## Exercise requirements
Write out exactly the lines of the material below, beginning at the top and ending at the line that contains "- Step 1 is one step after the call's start".
:::::
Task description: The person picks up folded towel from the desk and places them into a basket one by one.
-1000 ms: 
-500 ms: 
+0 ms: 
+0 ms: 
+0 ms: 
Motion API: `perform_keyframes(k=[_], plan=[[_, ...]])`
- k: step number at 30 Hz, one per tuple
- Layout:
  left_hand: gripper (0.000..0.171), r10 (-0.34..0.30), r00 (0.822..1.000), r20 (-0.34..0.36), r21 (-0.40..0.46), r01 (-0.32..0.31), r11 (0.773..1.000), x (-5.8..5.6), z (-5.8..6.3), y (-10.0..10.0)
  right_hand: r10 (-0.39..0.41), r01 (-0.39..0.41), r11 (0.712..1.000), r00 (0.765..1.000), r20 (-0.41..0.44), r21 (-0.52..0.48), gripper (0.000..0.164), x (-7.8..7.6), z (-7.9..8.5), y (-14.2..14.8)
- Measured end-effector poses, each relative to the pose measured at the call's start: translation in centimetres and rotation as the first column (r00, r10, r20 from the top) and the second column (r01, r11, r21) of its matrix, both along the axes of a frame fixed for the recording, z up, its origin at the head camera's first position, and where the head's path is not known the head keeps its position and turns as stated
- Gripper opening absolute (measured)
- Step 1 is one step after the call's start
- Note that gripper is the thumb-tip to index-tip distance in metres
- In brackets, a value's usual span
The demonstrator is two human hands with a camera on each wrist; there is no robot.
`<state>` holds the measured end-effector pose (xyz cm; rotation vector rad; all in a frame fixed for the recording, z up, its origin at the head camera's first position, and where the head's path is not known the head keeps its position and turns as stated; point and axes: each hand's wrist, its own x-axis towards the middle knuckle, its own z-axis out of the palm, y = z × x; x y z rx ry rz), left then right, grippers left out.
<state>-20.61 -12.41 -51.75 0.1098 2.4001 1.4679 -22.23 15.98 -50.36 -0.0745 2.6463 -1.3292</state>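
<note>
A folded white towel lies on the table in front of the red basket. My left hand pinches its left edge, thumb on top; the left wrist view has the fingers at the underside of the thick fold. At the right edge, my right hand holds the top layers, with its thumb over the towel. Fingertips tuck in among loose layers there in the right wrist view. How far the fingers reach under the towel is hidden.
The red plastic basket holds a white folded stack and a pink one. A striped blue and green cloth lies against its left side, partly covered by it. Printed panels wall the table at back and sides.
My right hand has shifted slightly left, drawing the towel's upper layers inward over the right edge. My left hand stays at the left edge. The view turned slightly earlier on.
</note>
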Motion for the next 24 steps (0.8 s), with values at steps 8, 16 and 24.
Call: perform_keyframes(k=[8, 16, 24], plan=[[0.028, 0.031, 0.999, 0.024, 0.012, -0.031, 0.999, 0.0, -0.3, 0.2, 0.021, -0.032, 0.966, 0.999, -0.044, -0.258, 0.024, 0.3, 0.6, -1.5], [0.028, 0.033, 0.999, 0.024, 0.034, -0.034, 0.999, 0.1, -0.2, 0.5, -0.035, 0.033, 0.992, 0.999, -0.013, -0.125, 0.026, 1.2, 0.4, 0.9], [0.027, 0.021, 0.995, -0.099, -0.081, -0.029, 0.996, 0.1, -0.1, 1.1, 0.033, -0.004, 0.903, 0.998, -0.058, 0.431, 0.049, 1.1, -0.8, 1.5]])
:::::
## Finished exercise
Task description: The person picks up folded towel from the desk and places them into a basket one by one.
-1000 ms: 
-500 ms: 
+0 ms: 
+0 ms: 
+0 ms: 
Motion API: `perform_keyframes(k=[_], plan=[[_, ...]])`
- k: step number at 30 Hz, one per tuple
- Layout:
  left_hand: gripper (0.000..0.171), r10 (-0.34..0.30), r00 (0.822..1.000), r20 (-0.34..0.36), r21 (-0.40..0.46), r01 (-0.32..0.31), r11 (0.773..1.000), x (-5.8..5.6), z (-5.8..6.3), y (-10.0..10.0)
  right_hand: r10 (-0.39..0.41), r01 (-0.39..0.41), r11 (0.712..1.000), r00 (0.765..1.000), r20 (-0.41..0.44), r21 (-0.52..0.48), gripper (0.000..0.164), x (-7.8..7.6), z (-7.9..8.5), y (-14.2..14.8)
- Measured end-effector poses, each relative to the pose measured at the call's start: translation in centimetres and rotation as the first column (r00, r10, r20 from the top) and the second column (r01, r11, r21) of its matrix, both along the axes of a frame fixed for the recording, z up, its origin at the head camera's first position, and where the head's path is not known the head keeps its position and turns as stated
- Gripper opening absolute (measured)
- Step 1 is one step after the call's start

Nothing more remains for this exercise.